White God empieza muy bien y acaba muy, muy mal [SPOILER]


Leo en el cartel francés de la película: "En la línea de los Los pájaros de Hitchcock". ¡En absoluto!

White God (Féher Isten en el original húngaro) es un relato acerca de la intolerancia y de la xenofobia narrado desde la piel de un perro. La madre de Lili se marcha fuera del país por tres meses y ella deberá quedarse con el amargado de su padre. Éste, cuando ve que le endosan también al  perro, Hagen, se cabrea como un mono. Poco más le hace falta cuando un inspector aparece en su casa para cobrar el nuevo impuesto para razas cruzadas. Hagen, por supuesto, no tiene pedigrí.

El miserable abandonará al animal en contra de la voluntad de la niña quien, pese a sus esfuerzos por encontrarlo después, acabará resignándose. Mientras tanto, Hagen vagará por las calles de la ciudad, huirá sin descanso de los empleados de la perrera y acabará vendido a un organizador de peleas de perros que lo drogará y entrenará en el odio de matar a sus semejantes. Ver las atrocidades que sufre es desagradable e incómodo. Uno no puede evitar ver en su padecimiento a un igual.

Conseguida la empatía, llega el shock, y con él, la caída en picado. No es sólo una referencia luciferina, es que la película se derrumba. Los cánidos han tenido más que suficiente, no van a soportar más vejaciones. Se rebelan, se alzan de manera violenta contra sus antiguos amos. Una jauría encabezada por Hagen empieza a recorrer las calles matando a los ciudadanos que corren despavoridos en una orgía de sangre y miedo que... bueno, eso intentaron pero el resultado es bien distinto.

Lo más importante de esta película es la música, la espectacular banda sonora compuesta por Asher Goldschmidt reafirma la violencia que los ojos contemplan. A lo largo del filme, se repite la Rapsodia Húngara de Liszt que, según su director Kornél Mundruczó, tiene el doble juego de ser la pieza que tocan sin ningún espíritu los jóvenes en el conservatorio, pues no la comprenden, y ser el himno del levantamiento canino que motiva a las fieras a pagarle a los humanos con su misma moneda.

Pero ni la música amansa el despropósito que es el contraataque final de los chuchos. Es una escena carente de fuerza.
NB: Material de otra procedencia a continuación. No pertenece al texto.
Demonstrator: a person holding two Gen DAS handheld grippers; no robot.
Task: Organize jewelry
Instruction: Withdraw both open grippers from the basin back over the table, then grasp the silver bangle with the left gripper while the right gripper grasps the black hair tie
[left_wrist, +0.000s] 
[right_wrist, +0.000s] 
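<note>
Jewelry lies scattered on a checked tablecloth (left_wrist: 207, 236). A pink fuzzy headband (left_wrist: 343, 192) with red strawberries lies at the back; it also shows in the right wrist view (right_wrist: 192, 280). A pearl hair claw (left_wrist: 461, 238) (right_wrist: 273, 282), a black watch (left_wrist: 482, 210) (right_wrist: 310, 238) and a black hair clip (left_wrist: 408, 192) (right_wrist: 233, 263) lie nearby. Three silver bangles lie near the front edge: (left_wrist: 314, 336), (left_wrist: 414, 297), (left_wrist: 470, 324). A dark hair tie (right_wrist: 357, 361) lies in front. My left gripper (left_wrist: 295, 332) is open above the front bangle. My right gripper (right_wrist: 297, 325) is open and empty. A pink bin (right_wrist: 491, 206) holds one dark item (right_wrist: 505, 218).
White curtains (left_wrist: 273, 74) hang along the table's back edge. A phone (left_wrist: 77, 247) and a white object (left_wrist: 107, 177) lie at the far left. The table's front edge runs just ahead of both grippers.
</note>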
Ves a los perretes correteando mansamente por las calles, con sus sonrisas bobaliconas y sus kilométricas lenguas ondeando, mientras los actores sobreactúan aterrorizados como si estuvieran en una nueva entrega de Los tomates asesinos. Quisimos mantenernos en el espíritu del filme pero nos entró la risa y no pudimos parar.

Lo que se suponía que iba a ser la explosión del sufrimiento y rabia acumulados es un globo que se desinfla hacia el precipicio de la serie B. Esta película podría haber estado genial. Tiene ese comienzo que, de ser una producción de Disney, nos hubiera traído una nueva comedia familiar como Beethoven, pero nos golpea con una realidad cruel. Desgraciadamente, contra lo que reza el cartel galo, no nos encontramos ante Los pájaros de Hitchcock sino, en todo caso, frente a su infame secuela.